Saturday, October 25, 2014

What a long, strange trip it was

The orthopedic surgeon we saw Wednesday afternoon confirmed that I had a moderate tear in my gastrocnemius (<= the bigger calf muscle).

Then he sent us for an ultrasound to check for blood clots, because my leg and foot were rather swollen, and had been for a while, and I had not had any particular success with getting that swelling to go away.

And that was how it was that I ended up spending two and a half days in the hospital hooked up to a heparin drip and having blood drawn every 4-6 hours to check for progress (and me with my bordering-on-actual-phobia about needles…you can imagine how well I dealt with this) before My Beloved Physician was able to confirm that I didn’t actually have an actual clot, but rather only alarmingly elevated risk of one.
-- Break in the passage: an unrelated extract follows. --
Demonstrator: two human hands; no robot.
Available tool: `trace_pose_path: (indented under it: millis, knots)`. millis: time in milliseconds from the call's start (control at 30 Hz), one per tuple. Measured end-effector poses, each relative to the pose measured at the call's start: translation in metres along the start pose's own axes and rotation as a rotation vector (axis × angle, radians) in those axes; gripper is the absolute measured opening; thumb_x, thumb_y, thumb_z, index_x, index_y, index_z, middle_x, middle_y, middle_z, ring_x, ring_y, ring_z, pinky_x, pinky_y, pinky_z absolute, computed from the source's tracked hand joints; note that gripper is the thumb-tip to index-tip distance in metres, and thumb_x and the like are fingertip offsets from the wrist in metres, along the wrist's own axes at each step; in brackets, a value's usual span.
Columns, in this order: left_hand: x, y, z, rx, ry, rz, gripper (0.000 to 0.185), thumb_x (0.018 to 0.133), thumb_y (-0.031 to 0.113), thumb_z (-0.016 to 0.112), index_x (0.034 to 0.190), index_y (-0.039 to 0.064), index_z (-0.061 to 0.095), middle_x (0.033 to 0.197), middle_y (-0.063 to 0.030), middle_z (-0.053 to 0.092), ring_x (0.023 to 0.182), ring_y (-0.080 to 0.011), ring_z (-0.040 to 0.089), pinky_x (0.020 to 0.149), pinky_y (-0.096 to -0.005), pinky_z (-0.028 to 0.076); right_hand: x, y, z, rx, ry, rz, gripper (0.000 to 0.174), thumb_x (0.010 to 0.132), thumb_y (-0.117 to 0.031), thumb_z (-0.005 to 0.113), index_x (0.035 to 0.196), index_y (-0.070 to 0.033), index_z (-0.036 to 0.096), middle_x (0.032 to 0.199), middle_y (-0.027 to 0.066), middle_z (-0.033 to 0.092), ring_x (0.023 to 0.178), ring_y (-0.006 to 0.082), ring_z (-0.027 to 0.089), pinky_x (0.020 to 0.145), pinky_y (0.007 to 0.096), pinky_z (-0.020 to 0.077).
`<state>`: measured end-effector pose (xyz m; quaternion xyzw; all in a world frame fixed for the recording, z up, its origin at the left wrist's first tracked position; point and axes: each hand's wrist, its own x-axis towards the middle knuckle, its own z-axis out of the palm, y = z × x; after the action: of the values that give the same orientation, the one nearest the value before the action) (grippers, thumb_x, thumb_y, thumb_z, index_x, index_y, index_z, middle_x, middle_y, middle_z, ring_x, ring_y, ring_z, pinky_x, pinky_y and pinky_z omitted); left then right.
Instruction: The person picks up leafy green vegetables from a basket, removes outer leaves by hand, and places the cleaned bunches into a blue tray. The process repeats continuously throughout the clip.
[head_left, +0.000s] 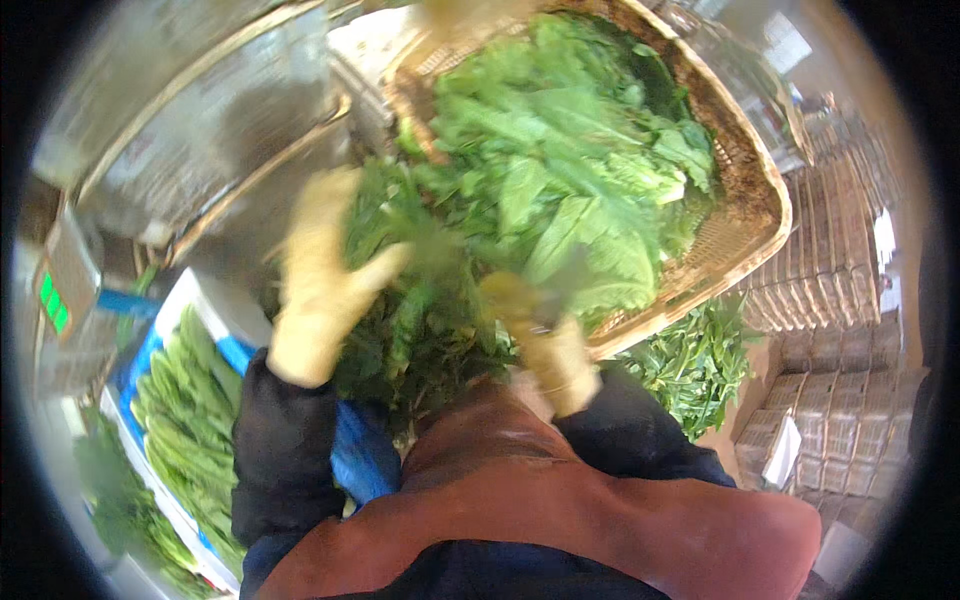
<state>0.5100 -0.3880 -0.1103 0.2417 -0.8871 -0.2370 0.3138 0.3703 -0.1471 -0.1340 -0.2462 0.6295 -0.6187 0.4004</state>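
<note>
My left hand (322, 277), in a pale yellow glove, is raised with thumb and fingers apart, holding nothing, over the left side of a heap of dark leafy greens (420, 330). My right hand (551, 337), gloved too and blurred, is at the near edge of a large plastic basket (750, 202); something dark seems to be at its fingers, but the blur hides what it is and whether it is gripped. Broad green leaves (555, 150) fill most of the basket, whose right inner wall is stained brown. The heap lies against the basket's left side.
A white box with blue lining (187, 289) at the left holds long green vegetables (187, 412). More greens (135, 502) lie beyond it at the lower left. Narrow-leaved greens (694, 367) lie right of the basket. Stacked, bound cartons (832, 240) stand at the far right.
</note>
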Motion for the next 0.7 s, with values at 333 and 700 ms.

This is one of the things we love so much about this guy: A lot of doctors would have been more like, “Look, you’re already here and we’re halfway down this path, so, my work here is done. You have another four to seven days in the hospital (!!!) while the warfarin takes over from the heparin, then three months (!!!!!!) of taking the warfarin daily (with daily / every-other-day lab work, I might add), because that’s what we’re doing.”

Instead, I got to just come home with instructions to be very alert about the swelling returning, and with a prescription for a mega-dose of aspirin.

It’s not exactly that I’m furious and want to have stern words with anybody for making me go through all that “for no reason.” There was a reason for it. They saw veins that looked like they were under stress, there were markers in my blood that said, “probably has a clot in there” – I think what they did was the right thing to do.

You don’t fool around with suspected deep vein thrombosis. Having a clot break loose and travel up into your lungs can kill you – I’ve still got an awful lot of Denizen-rearing to do, and I’m kinda curious how it all turns out.

So on the whole, I’d like to, you know, not die of something stupid and miss all that.

Still. It’s a bit…vexing, to spend all that time hooked up to an IV and being stabbed by cheerful, smiling lab folks what felt like every fifteen minutes over and over in the same general area, only to be told a couple days later, “Oh. Never mind. You ‘just’ have a rather elevated risk of clotting from that area. Here. Have a prescription for a mega-aspirin, aaaaaaaand if your foot or leg puffs up like that again and you can’t get the swelling back down quickly? Get your arse to the emergency room, what are you, STUPID or something?!

The crook of my left arm looks like I have a serious drug problem (or like I was attacked by near-sighted vampires mistaking my elbow for my neck or something); plus, of course, the fact that I was on a blood thinner means that I bruise fairly easily, so I have all kinds of beautifully yellowing marks all over me.

Sigh.

I probably have about six to eight weeks of recovery time ahead for this stupid thing altogether before I’ll be back to more or less normal, and a month or two after that where I’ll still need to be a bit circumspect about how much stress I put on the leg; it’s just one of those injuries that take a looooong time to heal.

Meh.

But, it could be worse. I could have been stuck in the hospital for over a week.

With the convenient, in-house, available 24/7 lab people.

{shudder}

1 comment:

Barbara said...

Oh wow, that is decidedly not fun. I hope things improve!